Wednesday, February 17, 2010

Collectivism Leaves Us Demoralized

“The word 'altruism' was coined in the early nineteenth century by the French philosopher Auguste Comte (who also invented the word 'sociology' ). For Comte, altruism is not simple benevolence or charity, but rather the moral and political obligation of the individual to sacrifice his own interests for the sake of a greater social good. It should be noted that Ayn Rand did not oppose helping others in need, provided such actions are voluntary. What she opposed was the use of coercion--that is, the initiation of physical force--in social relationships. The doctrine of altruism, in Rand's view, is evil partially because it serves to justify coercion, especially governmental coercion, in order to benefit some people at the expense of others.” -- George H. Smith

"Do not confuse altruism with kindness, good will or respect for the rights of others. These are not primaries, but consequences, which, in fact, altruism makes impossible. The irreducible primary of altruism, the basic absolute, is self-sacrifice -- which means: self-immolation, self-abnegation, self-denial, self-destruction -- which means: the self as a standard of evil, the selfless as the standard of the good.
"Do not hide behind such superficialities as whether you should or should not give a dime to a beggar.
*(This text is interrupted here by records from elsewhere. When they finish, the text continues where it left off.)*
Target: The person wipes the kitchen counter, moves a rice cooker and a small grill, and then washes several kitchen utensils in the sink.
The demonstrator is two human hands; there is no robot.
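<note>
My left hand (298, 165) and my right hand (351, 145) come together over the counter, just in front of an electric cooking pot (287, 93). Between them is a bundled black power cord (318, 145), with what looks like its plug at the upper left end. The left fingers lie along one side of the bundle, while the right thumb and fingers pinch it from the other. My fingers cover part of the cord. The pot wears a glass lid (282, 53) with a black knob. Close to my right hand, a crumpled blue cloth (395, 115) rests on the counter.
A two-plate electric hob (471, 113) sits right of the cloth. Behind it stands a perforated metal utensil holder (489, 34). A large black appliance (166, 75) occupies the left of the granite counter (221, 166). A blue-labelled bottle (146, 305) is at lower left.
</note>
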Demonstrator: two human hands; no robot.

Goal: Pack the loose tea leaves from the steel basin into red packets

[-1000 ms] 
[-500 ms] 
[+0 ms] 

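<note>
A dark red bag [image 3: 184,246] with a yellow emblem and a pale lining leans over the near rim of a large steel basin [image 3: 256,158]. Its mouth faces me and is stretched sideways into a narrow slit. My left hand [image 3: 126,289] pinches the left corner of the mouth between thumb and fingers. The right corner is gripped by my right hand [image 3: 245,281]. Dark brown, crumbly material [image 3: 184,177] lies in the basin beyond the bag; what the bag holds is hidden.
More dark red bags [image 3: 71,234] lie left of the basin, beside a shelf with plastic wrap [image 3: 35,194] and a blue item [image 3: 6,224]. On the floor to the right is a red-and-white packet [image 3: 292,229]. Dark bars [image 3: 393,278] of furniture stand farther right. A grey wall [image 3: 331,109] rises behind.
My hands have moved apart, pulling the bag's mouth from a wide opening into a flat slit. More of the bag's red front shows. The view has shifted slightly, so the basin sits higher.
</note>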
That is not the issue. The issue is whether you do or do not have the right to exist without giving him that dime. The issue is whether you must keep buying your life, dime by dime, from any beggar who might choose to approach you. The issue is whether the need of others is the first mortgage on your life and the moral purpose of your existence. The issue is whether man is to be regarded as a sacrificial animal. Any man of self-esteem will answer: "No." Altruism says: "Yes." ...
"As to Kant's version of the altruist morality, he claimed that it was derived from 'pure reason,' not from revelation -- except that it rested on a special instinct for duty, a 'categorical imperative' which one 'just knows.' His version of morality makes the Christian one sound like a healthy, cheerful, benevolent code of selfishness. Christianity merely told man to love his neighbor as himself; that's not exactly rational -- but at least it does not forbid man to love himself. What Kant propounded was full, total, abject selflessness: he held that an action is moral only if you perform it out of a sense of duty and derive no benefit from it of any kind, neither material nor spiritual; if you derive any benefit, your action is not moral any longer. This is the ultimate form of demanding that man turn himself into a "shmoo" -- the mystic little animal of the Li'l Abbner comic strip, that went around seeking to be eaten by somebody.
"It is Kant's version of altruism that is generally accepted today, not practiced -- who can practice it? -- but guiltily accepted. It is Kant's version of altruism that people, who have never heard of Kant, profess when they equate self-interest with evil. It is Kant's version of altruism that's working whenever people are afraid to admit the pursuit of any personal pleasure or gain or motive -- whenever men are afraid to confess that they are seeking their own happiness -- whenever businessmen are afraid to say that they are making profits -- whenever the victims of an advancing dictatorship are afraid to assert their "selfish" rights.
"The ultimate monument to Kant and to the whole altruist morality is Soviet Russia." – Ayn Rand

I think that demoralization happens whenever choice is devalued or denied. And demoralization leads to addictions, and even suicide, because of the demoralization that subsumes individuality. Russia has a high addiction to alcohol, for instance. Suicide happens mostly from those who have been demoralized through crisis in life. Why live, if one has been annihilated anyway?

Christians "use" the term of self-sacrificial "love" to affirm such sacrifice for the 'greater good'. But, this is does not come from a healthy self assessment, but from a needy and perverted way to gain self-affirmation from others.

Jesus has been useful for Christian "moralists" as an example. But, Jesus life was taken by the power hungry religious and the greedy and powerful State. Fortunately, for us, there is a recourse to such greedy grabs for power over the individual in today's modern world.

We must not allow such means an opportunity to gain a foothold under any "moral guise" of "greater good". Otherwise, we will become pawns to dictators, who demand obedience at the costs of our liberty. We must not submit!